| ASSIGNMENT |
The data needs to be returned in full, exactly as it reads.

| DATA RECORDS |
-- Opening Marker --
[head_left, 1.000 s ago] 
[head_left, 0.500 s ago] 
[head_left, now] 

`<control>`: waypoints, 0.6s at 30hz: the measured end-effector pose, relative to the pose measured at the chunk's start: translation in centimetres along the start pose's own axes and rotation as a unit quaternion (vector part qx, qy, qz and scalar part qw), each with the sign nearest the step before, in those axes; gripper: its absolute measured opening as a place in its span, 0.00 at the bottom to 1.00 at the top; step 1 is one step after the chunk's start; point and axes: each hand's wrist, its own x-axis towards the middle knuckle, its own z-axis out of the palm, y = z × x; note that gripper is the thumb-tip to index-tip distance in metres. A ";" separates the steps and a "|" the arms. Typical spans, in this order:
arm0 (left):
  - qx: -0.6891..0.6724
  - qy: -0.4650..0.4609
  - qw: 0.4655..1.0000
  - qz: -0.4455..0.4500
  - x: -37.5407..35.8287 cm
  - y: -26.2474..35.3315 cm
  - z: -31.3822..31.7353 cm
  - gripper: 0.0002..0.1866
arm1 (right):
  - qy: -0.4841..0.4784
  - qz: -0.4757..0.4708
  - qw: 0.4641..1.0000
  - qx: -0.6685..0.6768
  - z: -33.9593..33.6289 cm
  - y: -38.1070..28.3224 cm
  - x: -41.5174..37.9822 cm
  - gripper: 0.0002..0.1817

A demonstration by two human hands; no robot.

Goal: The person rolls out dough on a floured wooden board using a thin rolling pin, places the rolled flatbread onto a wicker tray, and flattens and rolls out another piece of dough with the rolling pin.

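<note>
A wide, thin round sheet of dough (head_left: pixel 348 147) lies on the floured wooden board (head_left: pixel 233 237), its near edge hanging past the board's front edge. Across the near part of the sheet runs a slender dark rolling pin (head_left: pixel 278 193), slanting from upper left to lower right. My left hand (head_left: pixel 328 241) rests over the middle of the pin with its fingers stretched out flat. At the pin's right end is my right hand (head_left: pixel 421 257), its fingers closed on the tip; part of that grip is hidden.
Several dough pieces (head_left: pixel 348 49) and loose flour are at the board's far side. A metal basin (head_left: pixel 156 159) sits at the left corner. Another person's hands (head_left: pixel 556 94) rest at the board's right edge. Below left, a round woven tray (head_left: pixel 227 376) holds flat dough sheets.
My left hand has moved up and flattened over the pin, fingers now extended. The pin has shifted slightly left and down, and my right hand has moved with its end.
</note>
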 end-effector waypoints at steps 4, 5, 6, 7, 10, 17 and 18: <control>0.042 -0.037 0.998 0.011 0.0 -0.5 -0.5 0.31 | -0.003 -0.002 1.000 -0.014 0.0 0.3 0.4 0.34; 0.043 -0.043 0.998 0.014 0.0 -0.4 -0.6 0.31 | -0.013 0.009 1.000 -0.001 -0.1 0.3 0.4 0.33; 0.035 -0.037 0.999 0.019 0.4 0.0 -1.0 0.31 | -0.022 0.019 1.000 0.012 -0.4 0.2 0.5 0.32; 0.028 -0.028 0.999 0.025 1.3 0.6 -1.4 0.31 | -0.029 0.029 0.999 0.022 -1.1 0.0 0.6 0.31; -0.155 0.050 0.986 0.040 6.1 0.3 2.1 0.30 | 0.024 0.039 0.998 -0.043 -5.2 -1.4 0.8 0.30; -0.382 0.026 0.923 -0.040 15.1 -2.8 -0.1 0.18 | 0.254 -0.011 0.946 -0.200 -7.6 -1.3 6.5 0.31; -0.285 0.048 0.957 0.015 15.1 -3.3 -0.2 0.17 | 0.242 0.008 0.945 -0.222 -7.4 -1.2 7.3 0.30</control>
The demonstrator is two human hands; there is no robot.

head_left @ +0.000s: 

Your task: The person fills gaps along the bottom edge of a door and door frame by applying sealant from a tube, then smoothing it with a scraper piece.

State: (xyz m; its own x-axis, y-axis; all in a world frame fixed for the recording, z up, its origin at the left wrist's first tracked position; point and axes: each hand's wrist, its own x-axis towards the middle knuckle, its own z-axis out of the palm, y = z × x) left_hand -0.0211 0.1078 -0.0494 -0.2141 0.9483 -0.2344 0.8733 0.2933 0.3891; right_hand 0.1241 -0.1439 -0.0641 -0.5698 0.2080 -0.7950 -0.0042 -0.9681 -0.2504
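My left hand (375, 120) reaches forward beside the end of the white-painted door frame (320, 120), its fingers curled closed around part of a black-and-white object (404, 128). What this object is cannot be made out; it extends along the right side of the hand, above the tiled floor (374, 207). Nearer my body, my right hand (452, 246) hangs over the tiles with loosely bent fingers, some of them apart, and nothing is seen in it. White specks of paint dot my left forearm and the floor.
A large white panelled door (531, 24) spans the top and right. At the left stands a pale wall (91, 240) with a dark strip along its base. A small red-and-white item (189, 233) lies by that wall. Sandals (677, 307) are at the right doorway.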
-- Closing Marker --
| RESPONSE TO THE TASK |
[head_left, 1.000 s ago] 
[head_left, 0.500 s ago] 
[head_left, now] 

`<control>`: waypoints, 0.6s at 30hz: the measured end-effector pose, relative to the pose measured at the chunk's start: translation in centimetres along the start pose's own axes and rotation as a unit quaternion (vector part qx, qy, qz and scalar part qw), each with the sign nearest the step before, in those axes; gripper: its absolute measured opening as a place in its span, 0.00 at the bottom to 1.00 at the top; step 1 is one step after the chunk's start; point and axes: each hand's wrist, its own x-axis towards the middle knuckle, its own z-axis out of the palm, y = z × x; note that gripper is the thumb-tip to index-tip distance in metres. A ";" separates the steps and a "|" the arms. Typical spans, in this order:
arm0 (left):
  - qx: -0.6891..0.6724
  - qy: -0.4650..0.4609
  - qw: 0.4655..1.0000
  - qz: -0.4455..0.4500
  - x: -37.5407..35.8287 cm
  - y: -26.2474..35.3315 cm
  - z: -31.3822..31.7353 cm
  - gripper: 0.0002..0.1866
arm1 (right):
  - qy: -0.4841..0.4784
  - qz: -0.4757..0.4708
  - qw: 0.4641..1.0000
  - qx: -0.6685..0.6768
  - z: -33.9593..33.6289 cm
  - y: -38.1070..28.3224 cm
  - x: -41.5174..37.9822 cm
  - gripper: 0.0002..0.1817

A demonstration by two human hands; no robot.

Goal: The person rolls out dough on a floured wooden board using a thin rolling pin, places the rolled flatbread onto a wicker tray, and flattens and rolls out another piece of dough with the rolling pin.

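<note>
A wide, thin round sheet of dough (head_left: pixel 348 147) lies on the floured wooden board (head_left: pixel 233 237), its near edge hanging past the board's front edge. Across the near part of the sheet runs a slender dark rolling pin (head_left: pixel 278 193), slanting from upper left to lower right. My left hand (head_left: pixel 328 241) rests over the middle of the pin with its fingers stretched out flat. At the pin's right end is my right hand (head_left: pixel 421 257), its fingers closed on the tip; part of that grip is hidden.
Several dough pieces (head_left: pixel 348 49) and loose flour are at the board's far side. A metal basin (head_left: pixel 156 159) sits at the left corner. Another person's hands (head_left: pixel 556 94) rest at the board's right edge. Below left, a round woven tray (head_left: pixel 227 376) holds flat dough sheets.
My left hand has moved up and flattened over the pin, fingers now extended. The pin has shifted slightly left and down, and my right hand has moved with its end.
</note>
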 end-effector waypoints at steps 4, 5, 6, 7, 10, 17 and 18: <control>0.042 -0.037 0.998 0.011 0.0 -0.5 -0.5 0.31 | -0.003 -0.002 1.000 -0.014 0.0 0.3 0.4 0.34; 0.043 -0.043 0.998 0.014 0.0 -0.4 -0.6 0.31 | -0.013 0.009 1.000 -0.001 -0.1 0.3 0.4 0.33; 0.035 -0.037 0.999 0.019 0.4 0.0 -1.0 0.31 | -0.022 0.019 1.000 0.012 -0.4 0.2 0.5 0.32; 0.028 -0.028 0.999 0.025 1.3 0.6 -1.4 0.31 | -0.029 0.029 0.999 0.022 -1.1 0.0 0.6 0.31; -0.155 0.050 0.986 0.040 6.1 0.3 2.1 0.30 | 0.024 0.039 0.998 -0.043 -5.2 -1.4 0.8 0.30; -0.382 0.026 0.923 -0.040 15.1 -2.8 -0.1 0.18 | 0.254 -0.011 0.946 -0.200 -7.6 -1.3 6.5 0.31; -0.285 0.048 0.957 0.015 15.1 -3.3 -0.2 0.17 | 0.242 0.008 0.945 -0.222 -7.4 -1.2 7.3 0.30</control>
The demonstrator is two human hands; there is no robot.

head_left @ +0.000s: 

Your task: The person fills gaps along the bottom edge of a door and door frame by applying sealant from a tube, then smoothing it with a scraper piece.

State: (xyz m; its own x-axis, y-axis; all in a world frame fixed for the recording, z up, its origin at the left wrist's first tracked position; point and axes: each hand's wrist, its own x-axis towards the middle knuckle, its own z-axis out of the palm, y = z × x) left_hand -0.0211 0.1078 -0.0494 -0.2141 0.9483 -0.2344 0.8733 0.2933 0.3891; right_hand 0.1241 -0.1439 -0.0641 -0.5698 0.2080 -0.7950 -0.0042 -0.9681 -0.2504
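My left hand (375, 120) reaches forward beside the end of the white-painted door frame (320, 120), its fingers curled closed around part of a black-and-white object (404, 128). What this object is cannot be made out; it extends along the right side of the hand, above the tiled floor (374, 207). Nearer my body, my right hand (452, 246) hangs over the tiles with loosely bent fingers, some of them apart, and nothing is seen in it. White specks of paint dot my left forearm and the floor.
A large white panelled door (531, 24) spans the top and right. At the left stands a pale wall (91, 240) with a dark strip along its base. A small red-and-white item (189, 233) lies by that wall. Sandals (677, 307) are at the right doorway.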

That is the entire output.